Ever since I was little, I liked to see what I could do with my eyes. Cross them (which I learned from Mom), shake them (which I learned from a fellow fourth-grader), focus and de-focus them (which I think I've been doing since I was three or so).
I am 36 and have managed to avoid needing glasses so far, but I wonder how much longer I can go. I think my Mom made it to about 40, and I've heard that your lenses harden gradually, with 40 marking about the limit at which you can focus both close-up and far away under your own power. The question I have is this: can you postpone reading glasses by exercising your lenses? Does flexing them deliberately have any effect on their pliability? I have been habitually de-focusing (blurring) my eyes every few minutes or seconds, for years, perhaps with that hope in the back of my mind. Does anybody else do that?
Here's a test: what are the limits of my focusing? I can see far away clearly, but how close can I go? I remember it was as little as two or three inches once upon a time, but I'm sure it's much less now.
Seven inches.

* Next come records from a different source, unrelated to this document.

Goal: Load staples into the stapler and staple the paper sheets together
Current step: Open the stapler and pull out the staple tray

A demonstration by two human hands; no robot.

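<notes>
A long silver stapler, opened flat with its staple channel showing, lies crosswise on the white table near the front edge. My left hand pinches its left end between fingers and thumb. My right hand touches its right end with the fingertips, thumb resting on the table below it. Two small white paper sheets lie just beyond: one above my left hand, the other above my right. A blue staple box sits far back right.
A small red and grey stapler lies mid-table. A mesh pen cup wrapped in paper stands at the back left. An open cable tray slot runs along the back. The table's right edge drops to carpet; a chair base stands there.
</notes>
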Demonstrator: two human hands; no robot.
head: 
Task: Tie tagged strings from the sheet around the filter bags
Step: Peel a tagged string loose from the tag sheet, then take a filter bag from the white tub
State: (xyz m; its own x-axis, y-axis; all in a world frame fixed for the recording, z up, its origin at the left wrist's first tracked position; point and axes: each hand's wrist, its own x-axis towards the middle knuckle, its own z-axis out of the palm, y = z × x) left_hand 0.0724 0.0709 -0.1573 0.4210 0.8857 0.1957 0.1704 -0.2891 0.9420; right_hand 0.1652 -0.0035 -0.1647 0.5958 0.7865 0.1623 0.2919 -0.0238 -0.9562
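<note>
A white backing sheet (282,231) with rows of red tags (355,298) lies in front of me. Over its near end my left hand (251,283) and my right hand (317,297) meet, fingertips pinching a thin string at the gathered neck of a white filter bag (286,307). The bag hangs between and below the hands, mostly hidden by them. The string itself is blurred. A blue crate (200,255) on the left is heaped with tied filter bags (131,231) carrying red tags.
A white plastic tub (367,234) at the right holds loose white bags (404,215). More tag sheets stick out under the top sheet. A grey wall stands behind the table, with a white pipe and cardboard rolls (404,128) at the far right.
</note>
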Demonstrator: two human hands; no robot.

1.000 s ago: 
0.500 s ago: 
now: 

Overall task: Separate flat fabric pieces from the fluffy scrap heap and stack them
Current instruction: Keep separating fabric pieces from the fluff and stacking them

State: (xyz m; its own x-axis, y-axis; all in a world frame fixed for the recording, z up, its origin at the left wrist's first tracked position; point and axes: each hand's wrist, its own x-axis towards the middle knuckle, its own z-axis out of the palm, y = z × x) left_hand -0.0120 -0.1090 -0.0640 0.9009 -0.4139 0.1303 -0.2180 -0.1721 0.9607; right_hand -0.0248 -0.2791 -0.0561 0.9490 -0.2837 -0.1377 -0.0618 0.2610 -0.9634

Same in both my right and left eyes. Maybe 6 3/4 on the right. Any closer and I lose sharpness. I'm surprised—I didn't think I could still focus that close.
I should keep track of it—it might make a cool graph.
I heard that one of my male ancestors (maybe my Dad's Dad's Dad?) kept holding books farther and farther from his face when he read, until he got to arm's length and couldn't hold them any farther. At which point he relented and got reading glasses.
Do other people do that de-focusing thing? I asked Georgia and Maya; Georgia (age 8) didn't know what I meant—the only thing she thought of was squinting. But Maya (age 5) did, and demonstrated by getting a vacant look on her face for a moment. I encouraged her to keep up the skill (de-focusing; not looking vacant).